* **WORK TO BE COMPLETED**
Only the lines below from the one containing "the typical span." through the one containing "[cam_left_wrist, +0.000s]" belong in the answer, set down exactly, with the pictures left out.

* **RECORDED DATA**
============

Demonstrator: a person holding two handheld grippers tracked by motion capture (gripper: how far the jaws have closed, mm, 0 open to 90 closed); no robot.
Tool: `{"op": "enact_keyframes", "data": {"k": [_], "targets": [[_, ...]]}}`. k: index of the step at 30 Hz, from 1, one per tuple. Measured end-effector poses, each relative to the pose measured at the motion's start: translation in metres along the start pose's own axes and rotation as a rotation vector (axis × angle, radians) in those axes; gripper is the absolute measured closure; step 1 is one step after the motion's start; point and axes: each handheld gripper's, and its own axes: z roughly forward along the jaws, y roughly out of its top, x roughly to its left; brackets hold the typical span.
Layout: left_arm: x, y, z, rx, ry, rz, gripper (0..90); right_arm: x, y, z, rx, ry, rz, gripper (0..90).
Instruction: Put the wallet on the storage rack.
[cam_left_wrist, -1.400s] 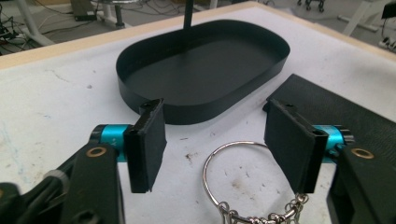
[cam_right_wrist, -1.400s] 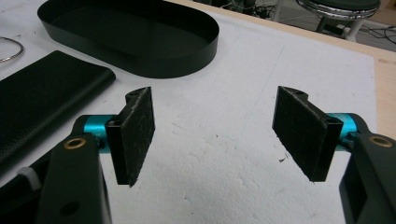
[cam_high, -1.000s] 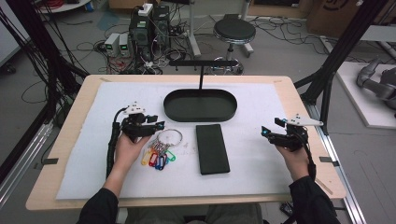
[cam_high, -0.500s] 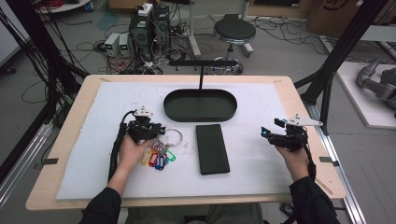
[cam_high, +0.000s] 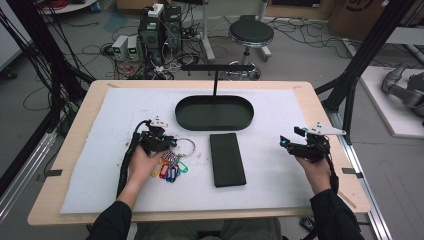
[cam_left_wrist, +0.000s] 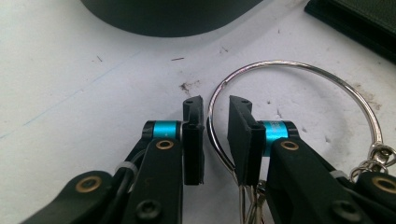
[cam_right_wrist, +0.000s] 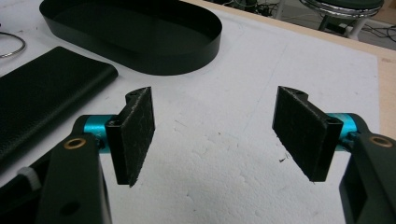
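left gripper jaws just closing round key ring, seemingly not pinched | right gripper released | case beside tray, tray bare

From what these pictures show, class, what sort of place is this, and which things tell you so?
Probably a robotics lab or recording workshop. Loose cables and electronics boxes lie on the floor, a black camera frame stands around the table, and a person works there with a hand-held claw over a key ring.
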Motion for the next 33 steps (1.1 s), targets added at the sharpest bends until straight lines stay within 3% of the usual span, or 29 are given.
{"op": "enact_keyframes", "data": {"k": [4,8,15,18,25,27,29,33], "targets": [[-0.003,-0.001,0.000,-0.005,0.019,0.019,80.4,0.001,0.000,0.000,0.000,0.001,0.001,30.1],[-0.002,-0.001,0.000,-0.005,0.019,0.010,82.8,0.000,0.000,0.000,-0.001,-0.001,-0.001,30.1],[0.000,-0.001,-0.003,-0.035,-0.016,-0.014,85.7,0.000,0.000,-0.001,-0.001,-0.003,0.003,30.1],[0.000,-0.001,-0.006,-0.062,-0.025,-0.024,86.0,0.000,0.000,-0.001,-0.002,-0.004,0.004,30.1],[0.001,0.001,-0.020,-0.190,-0.069,-0.062,86.1,-0.001,0.000,-0.001,-0.007,-0.007,0.005,30.1],[0.001,0.002,-0.023,-0.206,-0.072,-0.059,86.1,-0.001,0.000,-0.001,-0.008,-0.007,0.003,30.1],[-0.001,0.004,-0.029,-0.258,-0.083,-0.050,86.1,-0.001,0.000,-0.001,-0.009,-0.007,0.006,30.1],[-0.003,0.005,-0.034,-0.290,-0.080,-0.031,86.1,-0.001,0.000,-0.001,-0.009,-0.009,0.006,30.1]]}}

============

* **SOLUTION TO THE PROBLEM**
Tool: `{"op": "enact_keyframes", "data": {"k": [_], "targets": [[_, ...]]}}`. k: index of the step at 30 Hz, from 1, one per tuple. Measured end-effector poses, each relative to the pose measured at the motion's start: translation in metres along the start pose's own axes and rotation as a rotation vector (axis × angle, radians) in those axes; gripper is the absolute measured closure; step 1 is one step after the motion's start; point and axes: each handheld gripper's, and its own axes: z roughly forward along the jaws, y roughly out of its top, x roughly to its left; brackets hold the typical span.
Layout: left_arm: x, y, z, rx, ry, rz, gripper (0..90); right_arm: x, y, z, rx, ry, rz, gripper (0..90).
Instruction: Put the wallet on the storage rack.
[cam_left_wrist, -1.400s] 
[cam_right_wrist, -1.400s] 
[cam_high, -1.000s] 
[cam_high, -0.500s] 
[cam_high, +0.000s] 
[cam_left_wrist, +0.000s] 

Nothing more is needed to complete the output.